> [Task prompt]:
Once you find the line containing "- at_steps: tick" in the data below, copy it and each following line exactly, up to and including the line containing "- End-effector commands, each", and nothing else.

(Records to process begins)

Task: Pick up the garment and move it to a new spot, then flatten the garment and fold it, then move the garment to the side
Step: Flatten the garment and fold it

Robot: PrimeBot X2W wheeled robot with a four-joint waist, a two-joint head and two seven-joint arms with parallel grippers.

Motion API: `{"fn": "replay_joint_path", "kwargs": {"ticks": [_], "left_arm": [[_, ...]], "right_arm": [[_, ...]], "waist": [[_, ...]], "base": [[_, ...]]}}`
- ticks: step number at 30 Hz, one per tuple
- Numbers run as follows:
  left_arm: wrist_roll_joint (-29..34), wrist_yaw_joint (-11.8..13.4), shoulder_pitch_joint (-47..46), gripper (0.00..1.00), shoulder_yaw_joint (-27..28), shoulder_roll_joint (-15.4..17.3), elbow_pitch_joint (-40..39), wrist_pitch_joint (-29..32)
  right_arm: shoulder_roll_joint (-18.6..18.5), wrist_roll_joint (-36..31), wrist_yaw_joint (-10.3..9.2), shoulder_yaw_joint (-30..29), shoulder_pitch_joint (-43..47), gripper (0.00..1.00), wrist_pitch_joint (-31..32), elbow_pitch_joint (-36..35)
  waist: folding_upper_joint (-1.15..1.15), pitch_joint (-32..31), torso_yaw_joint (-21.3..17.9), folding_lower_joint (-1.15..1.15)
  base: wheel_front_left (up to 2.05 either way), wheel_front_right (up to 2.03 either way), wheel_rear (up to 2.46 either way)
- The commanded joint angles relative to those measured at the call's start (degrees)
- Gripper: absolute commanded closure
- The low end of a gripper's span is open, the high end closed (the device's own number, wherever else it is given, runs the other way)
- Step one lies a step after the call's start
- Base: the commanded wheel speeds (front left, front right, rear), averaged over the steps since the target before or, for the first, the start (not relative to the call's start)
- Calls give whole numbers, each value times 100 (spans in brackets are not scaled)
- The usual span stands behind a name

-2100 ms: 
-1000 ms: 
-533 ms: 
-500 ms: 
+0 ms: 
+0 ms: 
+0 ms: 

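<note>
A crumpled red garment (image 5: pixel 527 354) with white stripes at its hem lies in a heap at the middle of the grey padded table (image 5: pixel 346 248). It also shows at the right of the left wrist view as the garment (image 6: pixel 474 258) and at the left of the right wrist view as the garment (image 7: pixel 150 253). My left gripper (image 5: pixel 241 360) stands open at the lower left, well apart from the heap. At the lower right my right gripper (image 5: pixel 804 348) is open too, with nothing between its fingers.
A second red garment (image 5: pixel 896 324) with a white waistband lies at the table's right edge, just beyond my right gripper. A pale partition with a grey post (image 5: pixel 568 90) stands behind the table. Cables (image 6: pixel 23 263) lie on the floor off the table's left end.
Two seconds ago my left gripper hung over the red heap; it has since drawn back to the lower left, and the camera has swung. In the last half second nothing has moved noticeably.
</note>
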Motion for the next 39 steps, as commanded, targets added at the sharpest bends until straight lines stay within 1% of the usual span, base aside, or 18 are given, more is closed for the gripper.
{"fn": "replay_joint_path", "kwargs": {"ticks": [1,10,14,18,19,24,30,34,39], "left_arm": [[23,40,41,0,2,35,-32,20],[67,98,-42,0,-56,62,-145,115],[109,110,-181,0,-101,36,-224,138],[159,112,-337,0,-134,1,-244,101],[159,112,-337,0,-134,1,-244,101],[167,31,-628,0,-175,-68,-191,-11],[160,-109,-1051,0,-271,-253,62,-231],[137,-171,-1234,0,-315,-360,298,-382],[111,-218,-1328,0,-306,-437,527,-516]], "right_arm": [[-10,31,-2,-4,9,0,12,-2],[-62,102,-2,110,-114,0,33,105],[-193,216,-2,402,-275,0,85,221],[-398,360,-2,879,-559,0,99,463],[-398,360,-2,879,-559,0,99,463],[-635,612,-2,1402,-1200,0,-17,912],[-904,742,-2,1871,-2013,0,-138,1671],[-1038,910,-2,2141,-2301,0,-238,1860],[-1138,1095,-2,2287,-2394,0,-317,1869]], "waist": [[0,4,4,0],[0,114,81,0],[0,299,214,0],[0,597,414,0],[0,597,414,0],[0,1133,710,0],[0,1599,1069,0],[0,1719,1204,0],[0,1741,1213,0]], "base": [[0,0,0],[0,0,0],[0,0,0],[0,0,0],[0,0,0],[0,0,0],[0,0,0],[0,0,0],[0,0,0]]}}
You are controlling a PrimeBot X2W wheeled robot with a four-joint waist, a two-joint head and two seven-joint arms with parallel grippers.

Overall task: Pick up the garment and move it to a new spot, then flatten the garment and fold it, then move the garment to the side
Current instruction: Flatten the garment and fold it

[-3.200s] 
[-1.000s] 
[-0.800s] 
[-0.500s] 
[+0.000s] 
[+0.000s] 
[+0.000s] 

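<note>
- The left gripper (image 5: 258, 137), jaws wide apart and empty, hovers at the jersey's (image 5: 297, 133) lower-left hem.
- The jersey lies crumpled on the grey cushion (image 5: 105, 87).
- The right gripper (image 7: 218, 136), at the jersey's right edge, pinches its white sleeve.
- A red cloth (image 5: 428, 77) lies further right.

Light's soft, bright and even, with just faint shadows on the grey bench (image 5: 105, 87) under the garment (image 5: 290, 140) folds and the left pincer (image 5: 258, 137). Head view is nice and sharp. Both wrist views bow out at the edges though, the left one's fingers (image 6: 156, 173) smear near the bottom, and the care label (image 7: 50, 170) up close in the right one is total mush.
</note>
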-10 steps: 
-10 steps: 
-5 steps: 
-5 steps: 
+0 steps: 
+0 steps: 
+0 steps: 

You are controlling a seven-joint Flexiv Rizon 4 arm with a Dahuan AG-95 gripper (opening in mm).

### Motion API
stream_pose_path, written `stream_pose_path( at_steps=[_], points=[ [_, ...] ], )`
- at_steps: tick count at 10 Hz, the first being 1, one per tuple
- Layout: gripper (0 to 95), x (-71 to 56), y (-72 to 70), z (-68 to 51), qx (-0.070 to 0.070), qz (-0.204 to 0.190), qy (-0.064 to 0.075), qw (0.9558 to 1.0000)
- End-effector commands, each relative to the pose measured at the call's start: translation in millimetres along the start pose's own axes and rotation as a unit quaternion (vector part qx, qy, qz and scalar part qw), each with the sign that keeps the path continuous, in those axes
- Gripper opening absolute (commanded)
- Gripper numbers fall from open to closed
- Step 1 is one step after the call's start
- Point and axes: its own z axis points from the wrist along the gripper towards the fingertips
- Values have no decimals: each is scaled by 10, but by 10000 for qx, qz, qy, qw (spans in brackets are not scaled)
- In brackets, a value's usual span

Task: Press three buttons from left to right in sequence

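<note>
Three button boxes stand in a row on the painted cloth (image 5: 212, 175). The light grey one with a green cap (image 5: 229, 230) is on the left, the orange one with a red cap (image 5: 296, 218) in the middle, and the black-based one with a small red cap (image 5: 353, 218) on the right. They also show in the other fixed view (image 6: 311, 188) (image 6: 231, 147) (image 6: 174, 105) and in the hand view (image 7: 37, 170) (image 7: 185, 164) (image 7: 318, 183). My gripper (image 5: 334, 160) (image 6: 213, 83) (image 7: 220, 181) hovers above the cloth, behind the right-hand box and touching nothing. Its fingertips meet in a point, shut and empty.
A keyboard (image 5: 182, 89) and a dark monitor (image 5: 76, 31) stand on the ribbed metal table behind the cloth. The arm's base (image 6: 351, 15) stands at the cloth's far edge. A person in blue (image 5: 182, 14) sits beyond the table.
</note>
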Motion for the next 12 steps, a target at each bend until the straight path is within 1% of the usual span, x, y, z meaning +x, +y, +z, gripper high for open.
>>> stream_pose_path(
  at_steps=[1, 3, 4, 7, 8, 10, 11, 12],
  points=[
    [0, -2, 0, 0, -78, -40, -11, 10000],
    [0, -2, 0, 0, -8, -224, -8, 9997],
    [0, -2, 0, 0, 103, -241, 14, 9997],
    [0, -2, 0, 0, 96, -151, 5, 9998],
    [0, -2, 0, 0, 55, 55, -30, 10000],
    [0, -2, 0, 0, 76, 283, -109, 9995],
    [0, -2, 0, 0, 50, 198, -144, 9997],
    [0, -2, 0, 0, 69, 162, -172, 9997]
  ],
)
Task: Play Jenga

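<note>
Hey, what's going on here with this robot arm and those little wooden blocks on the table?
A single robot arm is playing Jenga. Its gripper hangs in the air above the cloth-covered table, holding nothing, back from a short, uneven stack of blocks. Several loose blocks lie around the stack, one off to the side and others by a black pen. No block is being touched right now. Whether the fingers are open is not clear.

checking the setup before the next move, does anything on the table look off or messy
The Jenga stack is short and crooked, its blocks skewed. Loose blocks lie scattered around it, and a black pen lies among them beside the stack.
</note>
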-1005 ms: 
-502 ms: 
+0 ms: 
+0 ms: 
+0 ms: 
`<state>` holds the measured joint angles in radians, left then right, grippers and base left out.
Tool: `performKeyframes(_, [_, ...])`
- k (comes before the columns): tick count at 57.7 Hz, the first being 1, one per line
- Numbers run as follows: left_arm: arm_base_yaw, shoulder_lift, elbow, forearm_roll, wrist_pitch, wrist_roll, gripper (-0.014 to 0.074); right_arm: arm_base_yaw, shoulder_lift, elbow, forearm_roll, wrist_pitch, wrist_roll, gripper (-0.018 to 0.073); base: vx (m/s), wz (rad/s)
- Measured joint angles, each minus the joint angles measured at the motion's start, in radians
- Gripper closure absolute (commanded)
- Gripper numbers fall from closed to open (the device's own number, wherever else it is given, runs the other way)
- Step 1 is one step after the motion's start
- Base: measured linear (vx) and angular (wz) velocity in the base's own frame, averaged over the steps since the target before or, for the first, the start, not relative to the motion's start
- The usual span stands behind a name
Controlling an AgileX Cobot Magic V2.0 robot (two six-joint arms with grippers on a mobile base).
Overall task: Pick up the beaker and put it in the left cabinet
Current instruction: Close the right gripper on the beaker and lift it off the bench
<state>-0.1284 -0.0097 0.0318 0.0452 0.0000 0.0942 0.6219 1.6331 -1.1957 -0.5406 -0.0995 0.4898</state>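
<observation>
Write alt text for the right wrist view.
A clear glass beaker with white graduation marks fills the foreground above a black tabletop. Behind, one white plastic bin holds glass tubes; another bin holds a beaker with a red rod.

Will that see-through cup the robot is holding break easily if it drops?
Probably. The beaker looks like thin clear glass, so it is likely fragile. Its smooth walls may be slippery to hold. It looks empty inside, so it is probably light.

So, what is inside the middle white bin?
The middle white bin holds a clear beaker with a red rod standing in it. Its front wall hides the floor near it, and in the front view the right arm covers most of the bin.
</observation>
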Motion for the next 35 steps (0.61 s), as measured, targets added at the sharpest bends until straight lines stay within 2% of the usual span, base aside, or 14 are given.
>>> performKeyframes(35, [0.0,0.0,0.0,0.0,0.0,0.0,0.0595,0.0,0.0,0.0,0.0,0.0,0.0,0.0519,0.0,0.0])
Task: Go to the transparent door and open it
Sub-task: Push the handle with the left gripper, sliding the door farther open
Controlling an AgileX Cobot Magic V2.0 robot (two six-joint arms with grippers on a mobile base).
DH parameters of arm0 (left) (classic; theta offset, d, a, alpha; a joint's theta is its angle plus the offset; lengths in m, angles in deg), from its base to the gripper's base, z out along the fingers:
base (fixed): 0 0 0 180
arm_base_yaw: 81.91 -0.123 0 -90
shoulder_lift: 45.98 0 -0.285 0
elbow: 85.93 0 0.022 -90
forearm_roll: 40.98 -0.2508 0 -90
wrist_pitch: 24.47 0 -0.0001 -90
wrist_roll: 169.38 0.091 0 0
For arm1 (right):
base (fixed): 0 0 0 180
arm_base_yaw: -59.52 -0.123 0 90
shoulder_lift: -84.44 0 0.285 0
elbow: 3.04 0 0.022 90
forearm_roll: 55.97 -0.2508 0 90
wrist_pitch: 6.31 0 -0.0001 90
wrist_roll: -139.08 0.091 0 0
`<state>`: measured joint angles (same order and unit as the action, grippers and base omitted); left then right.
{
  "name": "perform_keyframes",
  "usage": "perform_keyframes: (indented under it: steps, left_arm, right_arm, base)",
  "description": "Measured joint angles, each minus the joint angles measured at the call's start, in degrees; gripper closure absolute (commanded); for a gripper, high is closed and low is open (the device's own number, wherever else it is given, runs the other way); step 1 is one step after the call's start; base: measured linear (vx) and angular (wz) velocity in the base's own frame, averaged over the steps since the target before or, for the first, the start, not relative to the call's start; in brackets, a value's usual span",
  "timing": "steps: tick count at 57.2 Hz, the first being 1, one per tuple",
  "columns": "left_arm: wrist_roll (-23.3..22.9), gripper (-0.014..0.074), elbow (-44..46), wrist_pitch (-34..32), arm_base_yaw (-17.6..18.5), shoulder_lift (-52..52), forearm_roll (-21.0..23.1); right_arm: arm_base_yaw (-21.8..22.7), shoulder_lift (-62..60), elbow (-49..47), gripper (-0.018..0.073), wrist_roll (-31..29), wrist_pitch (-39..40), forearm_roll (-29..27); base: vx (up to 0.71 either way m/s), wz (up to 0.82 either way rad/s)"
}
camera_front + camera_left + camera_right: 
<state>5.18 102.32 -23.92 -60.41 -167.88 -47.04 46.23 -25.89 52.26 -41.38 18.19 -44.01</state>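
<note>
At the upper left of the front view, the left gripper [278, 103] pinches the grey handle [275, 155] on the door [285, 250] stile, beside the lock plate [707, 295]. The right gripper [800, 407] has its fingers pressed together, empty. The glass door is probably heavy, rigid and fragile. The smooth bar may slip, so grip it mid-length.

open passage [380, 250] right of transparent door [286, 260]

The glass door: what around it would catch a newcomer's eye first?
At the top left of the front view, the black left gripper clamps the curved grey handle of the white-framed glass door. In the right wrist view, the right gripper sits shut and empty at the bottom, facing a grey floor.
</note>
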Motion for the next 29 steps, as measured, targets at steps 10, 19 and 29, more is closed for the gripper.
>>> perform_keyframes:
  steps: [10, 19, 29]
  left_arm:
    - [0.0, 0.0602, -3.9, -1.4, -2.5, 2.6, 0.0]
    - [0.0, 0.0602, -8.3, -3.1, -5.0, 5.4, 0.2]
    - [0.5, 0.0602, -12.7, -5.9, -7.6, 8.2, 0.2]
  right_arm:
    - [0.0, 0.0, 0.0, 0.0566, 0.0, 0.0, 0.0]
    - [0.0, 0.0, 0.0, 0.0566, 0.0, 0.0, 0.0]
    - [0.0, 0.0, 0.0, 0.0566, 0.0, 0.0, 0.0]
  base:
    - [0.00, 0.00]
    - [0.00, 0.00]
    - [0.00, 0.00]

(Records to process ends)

> [Exercise result]:
- at_steps: tick count at 10 Hz, the first being 1, one per tuple
- Layout: gripper (0 to 95), x (-71 to 56), y (-72 to 70), z (-68 to 51), qx (-0.070 to 0.070), qz (-0.204 to 0.190), qy (-0.064 to 0.075), qw (0.9558 to 1.0000)
- End-effector commands, each relative to the pose measured at the call's start: translation in millimetres along the start pose's own axes and rotation as a unit quaternion (vector part qx, qy, qz and scalar part qw), each with the sign that keeps the path continuous, in those axes

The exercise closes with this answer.